Friday, July 10, 2015

I'm White, Oh So White by Patty Larkin (1990) Offers Humor to Address the Representation of Whiteness

With good reason, we talk (and joke) a lot about what it means to be Black, or Native American, or Hispanic or Asian, or a member of any given historically disadvantaged racial or ethnic group in the United States. But how often do we explore what it means to be white, in humor or in social studies?
Folk singer Patty Larkin laments being "a bit uptight... on account of I'm white."

One punch line answer to that question is, “All the time,” of course, since history and popular culture in America are dominated by white privilege. However, it’s rare to call out being white as an identity with its own stereotypes, group commonalities and limiting expectations—and rarer to do it in a funny and self-deprecating way, as (white) folk singer Patty Larkin does in this 1990 live track. An analysis of this song could make an interesting opening activity for a unit on racial and ethnic identity in a high school or college media class for mostly white groups of learners as well as for mixed groups or groups with mostly one other ethnicity (perhaps a welcome change to see a white person aware, and mildly critical, of her whiteness).

Click on highlighted lyrics above for discussion ideas, or sign in to Genius to add your own comments to the annotation.

[AFTER THE JUMP, some backstory on how this song came up recently, and a brief reflection on the importance of studying media representations of white identity]

So where’d I come up with this one? Well, my sister-in-law (a white woman, from northeastern U.S. of Italian and Irish/British descent, married to a tall Nordic looking white American guy of British heritage) was putting sunscreen on her very pale, red-headed eight year old daughter’s face. My niece rubbed in the sunscreen and asked, “Am I white?” At which point, my wife and sister-in-law both broke out into song, specifically into a verbatim performance of the song lyrics below. The daughter kept asking, since she actually wanted to know if the white sunscreen had rubbed in, and her mom and aunt just kept responding in song, which got funnier and funnier (to all of us, thankfully). Anyhow, the lyrics and arrangement cracked me up and reminded me how seldom I hear humor by white comics calling attention to white identity or stereotypes. I tend to favor discussing comics who turn their jokes on their own identities rather than criticize others because it models a sort of self-reflection and usually critiques limiting characterizations of groups rather than reinforcing them.

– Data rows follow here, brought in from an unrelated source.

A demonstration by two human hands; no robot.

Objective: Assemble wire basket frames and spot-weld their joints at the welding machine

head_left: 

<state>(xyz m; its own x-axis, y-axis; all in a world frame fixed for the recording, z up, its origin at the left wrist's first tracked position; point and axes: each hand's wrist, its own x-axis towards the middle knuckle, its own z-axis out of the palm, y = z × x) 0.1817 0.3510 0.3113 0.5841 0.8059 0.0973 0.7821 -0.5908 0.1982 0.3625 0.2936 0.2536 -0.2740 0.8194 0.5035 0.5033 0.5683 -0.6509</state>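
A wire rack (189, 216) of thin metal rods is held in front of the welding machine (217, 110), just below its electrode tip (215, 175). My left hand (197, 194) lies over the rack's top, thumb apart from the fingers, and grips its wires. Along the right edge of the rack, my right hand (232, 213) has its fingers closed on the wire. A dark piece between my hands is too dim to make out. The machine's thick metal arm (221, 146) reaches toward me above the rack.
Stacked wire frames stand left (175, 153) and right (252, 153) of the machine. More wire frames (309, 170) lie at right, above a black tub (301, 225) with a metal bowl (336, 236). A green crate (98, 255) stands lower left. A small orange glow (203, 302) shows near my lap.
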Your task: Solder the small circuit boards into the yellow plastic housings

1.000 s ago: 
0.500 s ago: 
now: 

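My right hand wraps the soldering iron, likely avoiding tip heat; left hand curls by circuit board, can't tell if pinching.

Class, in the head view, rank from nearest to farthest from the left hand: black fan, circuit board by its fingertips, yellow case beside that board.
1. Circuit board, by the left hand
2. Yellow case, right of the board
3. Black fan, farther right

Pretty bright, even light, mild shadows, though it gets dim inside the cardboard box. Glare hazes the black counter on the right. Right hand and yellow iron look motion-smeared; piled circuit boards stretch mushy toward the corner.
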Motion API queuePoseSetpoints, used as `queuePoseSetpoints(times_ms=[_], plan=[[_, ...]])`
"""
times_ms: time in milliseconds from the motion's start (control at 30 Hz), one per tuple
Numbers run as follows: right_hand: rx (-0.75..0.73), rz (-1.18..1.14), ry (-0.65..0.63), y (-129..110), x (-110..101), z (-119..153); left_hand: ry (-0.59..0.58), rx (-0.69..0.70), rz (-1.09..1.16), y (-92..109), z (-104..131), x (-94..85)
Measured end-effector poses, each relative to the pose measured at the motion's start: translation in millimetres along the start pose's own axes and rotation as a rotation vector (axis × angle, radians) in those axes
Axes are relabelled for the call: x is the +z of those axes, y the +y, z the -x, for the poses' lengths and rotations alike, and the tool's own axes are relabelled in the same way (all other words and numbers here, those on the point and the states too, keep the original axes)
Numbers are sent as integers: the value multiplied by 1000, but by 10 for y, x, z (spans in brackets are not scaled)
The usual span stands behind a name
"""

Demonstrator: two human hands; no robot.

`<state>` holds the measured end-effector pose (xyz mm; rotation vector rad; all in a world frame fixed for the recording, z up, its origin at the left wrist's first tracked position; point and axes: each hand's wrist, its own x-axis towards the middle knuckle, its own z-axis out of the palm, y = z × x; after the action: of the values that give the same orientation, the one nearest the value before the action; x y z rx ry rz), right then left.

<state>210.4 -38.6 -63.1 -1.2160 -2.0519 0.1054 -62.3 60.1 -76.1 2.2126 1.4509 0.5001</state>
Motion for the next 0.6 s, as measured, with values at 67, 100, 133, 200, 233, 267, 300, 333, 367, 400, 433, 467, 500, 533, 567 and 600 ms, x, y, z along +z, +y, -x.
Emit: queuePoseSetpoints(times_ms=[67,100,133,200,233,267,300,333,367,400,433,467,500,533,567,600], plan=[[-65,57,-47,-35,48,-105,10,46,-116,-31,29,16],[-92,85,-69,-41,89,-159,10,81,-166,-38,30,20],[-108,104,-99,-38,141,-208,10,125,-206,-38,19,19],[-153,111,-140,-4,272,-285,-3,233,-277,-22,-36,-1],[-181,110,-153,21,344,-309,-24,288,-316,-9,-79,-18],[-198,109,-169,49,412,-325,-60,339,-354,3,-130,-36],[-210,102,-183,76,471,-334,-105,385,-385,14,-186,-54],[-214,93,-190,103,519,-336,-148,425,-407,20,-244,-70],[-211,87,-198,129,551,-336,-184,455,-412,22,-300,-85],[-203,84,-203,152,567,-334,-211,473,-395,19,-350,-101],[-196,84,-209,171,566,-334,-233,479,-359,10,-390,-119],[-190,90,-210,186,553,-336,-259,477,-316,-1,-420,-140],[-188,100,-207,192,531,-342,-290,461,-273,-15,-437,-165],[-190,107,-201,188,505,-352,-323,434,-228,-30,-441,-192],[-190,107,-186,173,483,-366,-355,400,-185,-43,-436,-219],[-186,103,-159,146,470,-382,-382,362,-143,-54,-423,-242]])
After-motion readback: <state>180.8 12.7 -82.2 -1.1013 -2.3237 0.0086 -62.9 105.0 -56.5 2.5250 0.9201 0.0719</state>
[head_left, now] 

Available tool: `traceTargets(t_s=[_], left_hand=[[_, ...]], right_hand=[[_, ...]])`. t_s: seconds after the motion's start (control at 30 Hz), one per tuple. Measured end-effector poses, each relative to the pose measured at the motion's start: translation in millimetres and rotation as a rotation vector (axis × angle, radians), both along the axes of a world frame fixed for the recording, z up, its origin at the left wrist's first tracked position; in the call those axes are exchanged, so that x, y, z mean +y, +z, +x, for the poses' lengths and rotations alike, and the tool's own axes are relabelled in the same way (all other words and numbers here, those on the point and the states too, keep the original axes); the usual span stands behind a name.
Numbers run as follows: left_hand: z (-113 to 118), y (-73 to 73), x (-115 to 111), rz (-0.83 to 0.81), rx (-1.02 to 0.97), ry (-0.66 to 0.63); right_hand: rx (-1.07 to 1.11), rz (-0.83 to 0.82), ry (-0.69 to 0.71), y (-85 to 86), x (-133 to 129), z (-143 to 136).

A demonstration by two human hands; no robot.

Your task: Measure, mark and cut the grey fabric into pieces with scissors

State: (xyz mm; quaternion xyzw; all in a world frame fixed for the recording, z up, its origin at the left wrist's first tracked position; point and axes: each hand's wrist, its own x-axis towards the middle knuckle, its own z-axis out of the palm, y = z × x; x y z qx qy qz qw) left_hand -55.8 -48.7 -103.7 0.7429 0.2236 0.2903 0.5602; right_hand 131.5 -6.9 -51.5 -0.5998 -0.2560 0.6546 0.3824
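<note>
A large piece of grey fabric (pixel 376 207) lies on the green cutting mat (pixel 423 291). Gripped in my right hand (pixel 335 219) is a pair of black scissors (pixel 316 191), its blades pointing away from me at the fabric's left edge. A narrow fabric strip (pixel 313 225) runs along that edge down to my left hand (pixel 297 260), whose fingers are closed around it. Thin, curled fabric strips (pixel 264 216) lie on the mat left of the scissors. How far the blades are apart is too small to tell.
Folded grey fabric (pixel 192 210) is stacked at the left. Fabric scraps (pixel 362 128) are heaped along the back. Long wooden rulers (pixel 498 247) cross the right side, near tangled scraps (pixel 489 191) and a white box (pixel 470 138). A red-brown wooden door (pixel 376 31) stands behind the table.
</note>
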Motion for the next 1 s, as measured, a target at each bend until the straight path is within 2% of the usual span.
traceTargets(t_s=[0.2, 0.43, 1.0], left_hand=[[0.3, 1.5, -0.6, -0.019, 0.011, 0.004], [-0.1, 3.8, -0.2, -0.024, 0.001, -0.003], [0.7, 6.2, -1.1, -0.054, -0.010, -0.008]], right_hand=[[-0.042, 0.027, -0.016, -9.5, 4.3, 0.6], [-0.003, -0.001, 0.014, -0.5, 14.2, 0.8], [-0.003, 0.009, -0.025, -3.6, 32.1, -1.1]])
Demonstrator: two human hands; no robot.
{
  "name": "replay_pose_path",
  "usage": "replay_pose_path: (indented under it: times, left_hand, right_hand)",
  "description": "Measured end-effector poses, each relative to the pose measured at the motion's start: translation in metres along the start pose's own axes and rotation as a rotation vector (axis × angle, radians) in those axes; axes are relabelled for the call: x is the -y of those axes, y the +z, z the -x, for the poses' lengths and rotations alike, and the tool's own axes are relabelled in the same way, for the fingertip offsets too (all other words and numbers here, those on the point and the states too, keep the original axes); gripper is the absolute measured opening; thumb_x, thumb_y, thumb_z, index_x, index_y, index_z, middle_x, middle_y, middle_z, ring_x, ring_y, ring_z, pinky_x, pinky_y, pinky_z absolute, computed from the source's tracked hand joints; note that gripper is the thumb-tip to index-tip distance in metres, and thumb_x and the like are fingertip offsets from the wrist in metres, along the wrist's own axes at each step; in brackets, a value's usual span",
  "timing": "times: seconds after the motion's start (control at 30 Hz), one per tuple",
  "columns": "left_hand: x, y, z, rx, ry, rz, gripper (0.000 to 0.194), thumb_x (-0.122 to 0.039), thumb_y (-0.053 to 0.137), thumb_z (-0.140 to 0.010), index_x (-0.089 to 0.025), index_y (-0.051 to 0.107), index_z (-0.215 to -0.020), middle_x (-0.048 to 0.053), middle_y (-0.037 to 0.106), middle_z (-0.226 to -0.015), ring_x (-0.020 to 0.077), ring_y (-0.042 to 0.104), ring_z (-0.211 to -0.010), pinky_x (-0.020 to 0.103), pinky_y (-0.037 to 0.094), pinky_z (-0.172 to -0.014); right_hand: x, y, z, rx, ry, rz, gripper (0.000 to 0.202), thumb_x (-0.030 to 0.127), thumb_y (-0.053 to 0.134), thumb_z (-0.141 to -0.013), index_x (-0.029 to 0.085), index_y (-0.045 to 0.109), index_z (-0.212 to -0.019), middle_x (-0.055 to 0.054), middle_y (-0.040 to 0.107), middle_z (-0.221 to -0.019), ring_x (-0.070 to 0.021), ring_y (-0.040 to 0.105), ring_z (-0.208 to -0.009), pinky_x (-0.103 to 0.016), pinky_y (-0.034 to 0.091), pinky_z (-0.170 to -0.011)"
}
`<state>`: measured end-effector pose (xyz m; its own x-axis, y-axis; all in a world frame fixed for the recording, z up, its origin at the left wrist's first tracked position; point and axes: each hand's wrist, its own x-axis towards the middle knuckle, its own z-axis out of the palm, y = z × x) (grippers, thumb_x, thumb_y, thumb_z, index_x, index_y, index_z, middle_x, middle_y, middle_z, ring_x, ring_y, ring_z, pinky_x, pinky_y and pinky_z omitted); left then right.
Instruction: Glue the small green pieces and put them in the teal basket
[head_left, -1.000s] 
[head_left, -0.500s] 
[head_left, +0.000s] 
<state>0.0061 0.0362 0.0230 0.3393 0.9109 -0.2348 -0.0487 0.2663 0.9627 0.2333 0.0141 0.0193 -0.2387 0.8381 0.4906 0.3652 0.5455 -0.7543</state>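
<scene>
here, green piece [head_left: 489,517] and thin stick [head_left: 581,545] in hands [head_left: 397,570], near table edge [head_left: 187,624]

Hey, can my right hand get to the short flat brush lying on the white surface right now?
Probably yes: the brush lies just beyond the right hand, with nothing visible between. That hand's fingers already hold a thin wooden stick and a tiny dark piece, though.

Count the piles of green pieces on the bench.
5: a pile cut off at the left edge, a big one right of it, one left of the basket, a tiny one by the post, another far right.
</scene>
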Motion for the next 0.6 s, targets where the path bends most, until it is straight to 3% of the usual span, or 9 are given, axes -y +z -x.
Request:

I think another important response to the recent horrific violence done in the name of white supremacy is to try to understand the diversity within the white experience. The term white itself is reductive and indicative of privilege that has eluded many deemed white, historically and today. Perhaps by exploring media representations of white identity as just that, and by poking some fun at them, we can begin to untangle the persistent mess that may lead some to extreme forms of supposed racial pride, or at the very least we can bring it into conversation.